Now that the acquisition is final and the wheels are in motion, we’re starting to see the repercussions with customers and end users, allowing Cloudant’s database-as-a-service (DBaaS) to better address new Web projects and mobile applications in the enterprise. The future is bright.

Growing with SoftLayer

Since our launch in 2010, our relationship with SoftLayer has evolved significantly. Where we once looked to SoftLayer as a fast-growing customer, we are now also a valued partner. Whereas they provide IaaS and we provide DBaaS, our joint customers benefit from a tight coupling of our respective services. As such, some of Cloudant’s biggest and most important accounts are on SoftLayer infrastructure. Now, they’ll be on IBM Cloud Services.

One of our biggest customers has relied on SoftLayer infrastructure: Hothead Games. Last year, the game studio launched a franchise of mobile sports apps that grew from an initial 6-node Cloudant cluster to 230 nodes in 12 months. They launched subsequent apps as part of their BIG WIN Sports™ franchise over that time, all of which rose to #1 in the App Store.

Today, 100 BIG WIN games are started every second, and their games make 100 million database requests per day on Cloudant. Different games (soccer, football, baseball, hockey, etc.) are popular with different user bases in various regions. So Hothead Games runs in every SoftLayer data center and uses Cloudant to replicate data between them. It’s not just “big data” in size, but in the velocity at which this data changes and propagates across Cloudant DBaaS on infrastructure worldwide.

At Cloudant, we see this worldwide data delivery strategy as an important capability for new enterprise Web and mobile applications dealing with unstructured data. Users everywhere want to work with fresh data, and they don’t want to wait for ETL processes and BI software to parse and prepare it for them. That’s the old way of doing things, and it might be OK for the pace of some applications, but not for projects that are driving the next generation of Web and mobile applications.

Edgewise: pushing data to the edge for Web and mobile

Cloudant enables enterprises to scale their Web and mobile applications across three dimensions: terabytes, concurrent users, and geographies.
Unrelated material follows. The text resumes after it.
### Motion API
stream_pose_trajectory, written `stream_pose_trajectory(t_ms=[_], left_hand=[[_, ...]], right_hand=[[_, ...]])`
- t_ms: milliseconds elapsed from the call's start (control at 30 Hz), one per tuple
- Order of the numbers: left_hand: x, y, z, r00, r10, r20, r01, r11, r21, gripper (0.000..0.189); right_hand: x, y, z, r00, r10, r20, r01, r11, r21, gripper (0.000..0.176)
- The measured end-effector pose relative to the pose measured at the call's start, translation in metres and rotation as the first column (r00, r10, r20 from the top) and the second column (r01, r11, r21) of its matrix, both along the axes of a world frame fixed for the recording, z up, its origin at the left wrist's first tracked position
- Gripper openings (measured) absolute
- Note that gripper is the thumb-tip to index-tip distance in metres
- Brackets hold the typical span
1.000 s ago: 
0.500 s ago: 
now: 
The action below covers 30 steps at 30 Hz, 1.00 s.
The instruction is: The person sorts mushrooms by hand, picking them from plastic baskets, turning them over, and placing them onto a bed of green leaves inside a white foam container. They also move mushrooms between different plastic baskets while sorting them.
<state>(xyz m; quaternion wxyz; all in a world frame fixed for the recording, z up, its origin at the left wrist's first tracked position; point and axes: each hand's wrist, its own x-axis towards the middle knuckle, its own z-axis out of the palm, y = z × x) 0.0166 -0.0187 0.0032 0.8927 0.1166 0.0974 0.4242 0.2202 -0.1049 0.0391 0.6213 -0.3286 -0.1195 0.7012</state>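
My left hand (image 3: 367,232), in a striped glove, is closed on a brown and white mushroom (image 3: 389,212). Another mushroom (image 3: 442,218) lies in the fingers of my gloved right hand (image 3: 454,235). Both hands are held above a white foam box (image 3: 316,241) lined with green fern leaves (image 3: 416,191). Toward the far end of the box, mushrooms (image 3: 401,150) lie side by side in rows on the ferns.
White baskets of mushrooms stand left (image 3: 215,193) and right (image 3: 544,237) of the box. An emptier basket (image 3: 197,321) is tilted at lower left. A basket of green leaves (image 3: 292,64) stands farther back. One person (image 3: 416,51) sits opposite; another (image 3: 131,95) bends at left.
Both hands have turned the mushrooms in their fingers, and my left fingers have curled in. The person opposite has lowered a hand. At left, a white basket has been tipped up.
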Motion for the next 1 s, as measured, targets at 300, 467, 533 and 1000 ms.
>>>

Cloudant replicates data for high-availability and low-latency access. Every node in the system is a master node that can write to the database. There are no slaves; only masters. Three copies of every database shard are stored throughout the system. Even if one data center is completely down, a copy in another location picks up the slack. Your business is always available with Cloudant and your application’s data is always close.

On Cloudant, developers can replicate and sync data across different geographies and devices for faster access. Applications can handle large usage spikes from specific geographies, and it also enables mutable application data for mobile phones and other occasionally connected devices.

Cloudant Origins

The past couple years have seen a complete shift toward working with data in the cloud. In 2008, when Cloudant started, no one did it. Now, everyone is exploring the idea, with varying degrees of success.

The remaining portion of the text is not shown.